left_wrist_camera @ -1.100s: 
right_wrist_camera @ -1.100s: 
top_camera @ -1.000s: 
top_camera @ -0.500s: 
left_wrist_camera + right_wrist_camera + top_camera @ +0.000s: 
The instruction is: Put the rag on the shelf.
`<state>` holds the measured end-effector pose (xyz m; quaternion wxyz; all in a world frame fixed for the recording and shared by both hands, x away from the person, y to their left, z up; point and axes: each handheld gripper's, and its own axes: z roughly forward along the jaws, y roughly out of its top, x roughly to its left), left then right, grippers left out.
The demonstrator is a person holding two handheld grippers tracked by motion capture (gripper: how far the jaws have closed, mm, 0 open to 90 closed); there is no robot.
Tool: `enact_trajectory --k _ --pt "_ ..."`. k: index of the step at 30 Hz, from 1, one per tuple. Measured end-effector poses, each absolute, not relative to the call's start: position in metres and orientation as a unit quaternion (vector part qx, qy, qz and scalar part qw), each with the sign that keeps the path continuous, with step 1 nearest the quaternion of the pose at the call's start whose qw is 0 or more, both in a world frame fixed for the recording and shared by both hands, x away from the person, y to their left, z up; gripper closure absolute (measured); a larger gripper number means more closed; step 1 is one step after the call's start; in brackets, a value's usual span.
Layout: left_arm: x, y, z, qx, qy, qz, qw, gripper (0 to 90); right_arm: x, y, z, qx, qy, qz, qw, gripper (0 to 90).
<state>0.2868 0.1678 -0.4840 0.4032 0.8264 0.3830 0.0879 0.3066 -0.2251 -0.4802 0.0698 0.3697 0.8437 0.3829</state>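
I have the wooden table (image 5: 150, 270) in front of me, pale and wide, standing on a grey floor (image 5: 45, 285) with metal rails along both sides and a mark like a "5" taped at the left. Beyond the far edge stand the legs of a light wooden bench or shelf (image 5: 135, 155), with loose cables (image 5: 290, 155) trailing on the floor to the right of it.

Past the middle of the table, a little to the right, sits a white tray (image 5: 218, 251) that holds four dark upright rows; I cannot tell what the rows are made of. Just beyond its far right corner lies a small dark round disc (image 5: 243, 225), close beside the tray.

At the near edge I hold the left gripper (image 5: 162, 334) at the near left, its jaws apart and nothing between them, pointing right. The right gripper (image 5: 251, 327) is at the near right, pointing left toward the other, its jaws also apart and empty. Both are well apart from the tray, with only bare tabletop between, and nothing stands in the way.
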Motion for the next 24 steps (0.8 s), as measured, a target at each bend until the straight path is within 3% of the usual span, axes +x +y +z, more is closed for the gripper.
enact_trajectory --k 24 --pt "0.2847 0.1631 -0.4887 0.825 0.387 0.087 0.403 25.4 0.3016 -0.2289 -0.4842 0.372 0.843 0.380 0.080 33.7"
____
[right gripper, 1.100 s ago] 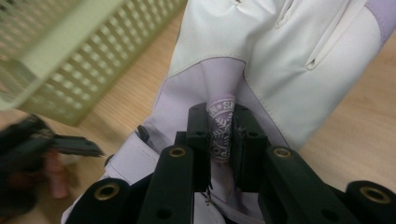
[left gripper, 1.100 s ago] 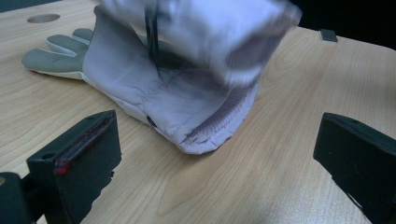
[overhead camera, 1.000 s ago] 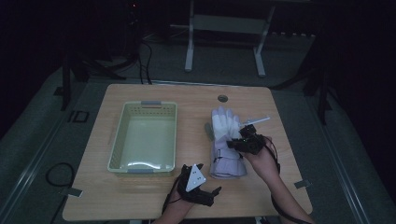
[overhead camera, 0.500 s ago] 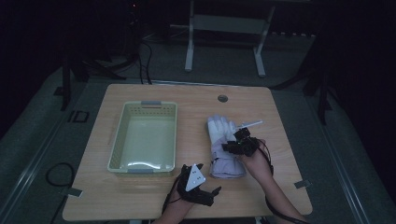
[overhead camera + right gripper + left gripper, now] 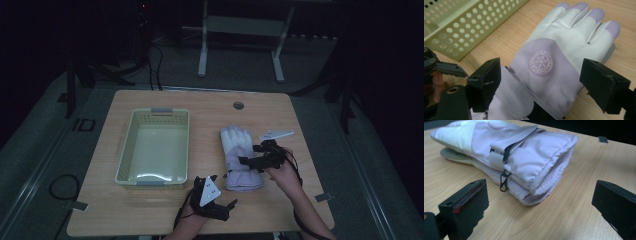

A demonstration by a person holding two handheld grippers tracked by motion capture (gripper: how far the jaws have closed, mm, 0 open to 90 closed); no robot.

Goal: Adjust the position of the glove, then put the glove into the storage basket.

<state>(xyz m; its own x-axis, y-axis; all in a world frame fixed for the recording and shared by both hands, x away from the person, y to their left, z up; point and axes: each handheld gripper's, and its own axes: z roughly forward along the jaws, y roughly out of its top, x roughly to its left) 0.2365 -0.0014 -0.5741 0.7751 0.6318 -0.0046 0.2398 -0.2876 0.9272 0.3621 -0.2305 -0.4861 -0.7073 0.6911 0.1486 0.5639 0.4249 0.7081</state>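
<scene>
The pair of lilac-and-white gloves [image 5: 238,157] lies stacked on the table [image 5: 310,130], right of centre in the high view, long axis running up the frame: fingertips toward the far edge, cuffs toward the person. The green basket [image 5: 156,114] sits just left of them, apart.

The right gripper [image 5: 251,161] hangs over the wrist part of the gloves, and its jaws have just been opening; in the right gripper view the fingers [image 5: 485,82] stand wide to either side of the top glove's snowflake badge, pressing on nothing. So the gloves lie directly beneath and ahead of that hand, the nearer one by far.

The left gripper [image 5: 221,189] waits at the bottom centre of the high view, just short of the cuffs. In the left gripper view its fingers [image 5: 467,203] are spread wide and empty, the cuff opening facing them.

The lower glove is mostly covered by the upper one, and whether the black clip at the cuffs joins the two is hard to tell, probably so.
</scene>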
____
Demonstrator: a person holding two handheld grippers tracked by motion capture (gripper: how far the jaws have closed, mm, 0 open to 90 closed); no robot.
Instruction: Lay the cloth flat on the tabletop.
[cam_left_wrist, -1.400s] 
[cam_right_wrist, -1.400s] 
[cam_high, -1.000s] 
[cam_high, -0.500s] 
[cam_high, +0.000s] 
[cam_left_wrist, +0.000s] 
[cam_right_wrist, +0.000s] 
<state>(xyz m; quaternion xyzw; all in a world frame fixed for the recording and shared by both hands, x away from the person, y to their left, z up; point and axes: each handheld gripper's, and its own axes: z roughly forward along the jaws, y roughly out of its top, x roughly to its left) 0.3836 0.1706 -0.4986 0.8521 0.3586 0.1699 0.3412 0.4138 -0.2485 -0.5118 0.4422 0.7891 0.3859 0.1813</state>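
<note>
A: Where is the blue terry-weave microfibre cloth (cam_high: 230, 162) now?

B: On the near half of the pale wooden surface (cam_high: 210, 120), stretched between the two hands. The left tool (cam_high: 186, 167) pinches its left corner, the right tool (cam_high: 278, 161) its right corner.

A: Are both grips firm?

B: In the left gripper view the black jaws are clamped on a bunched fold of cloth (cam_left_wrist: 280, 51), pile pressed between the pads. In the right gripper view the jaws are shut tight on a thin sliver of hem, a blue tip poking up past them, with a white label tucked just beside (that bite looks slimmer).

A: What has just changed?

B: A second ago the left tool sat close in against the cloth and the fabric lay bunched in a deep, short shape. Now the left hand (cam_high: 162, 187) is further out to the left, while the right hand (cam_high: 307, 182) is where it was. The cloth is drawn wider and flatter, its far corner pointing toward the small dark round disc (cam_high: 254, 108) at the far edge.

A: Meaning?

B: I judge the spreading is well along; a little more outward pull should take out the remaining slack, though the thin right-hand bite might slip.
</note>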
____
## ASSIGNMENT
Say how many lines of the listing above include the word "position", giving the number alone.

## ANSWER
2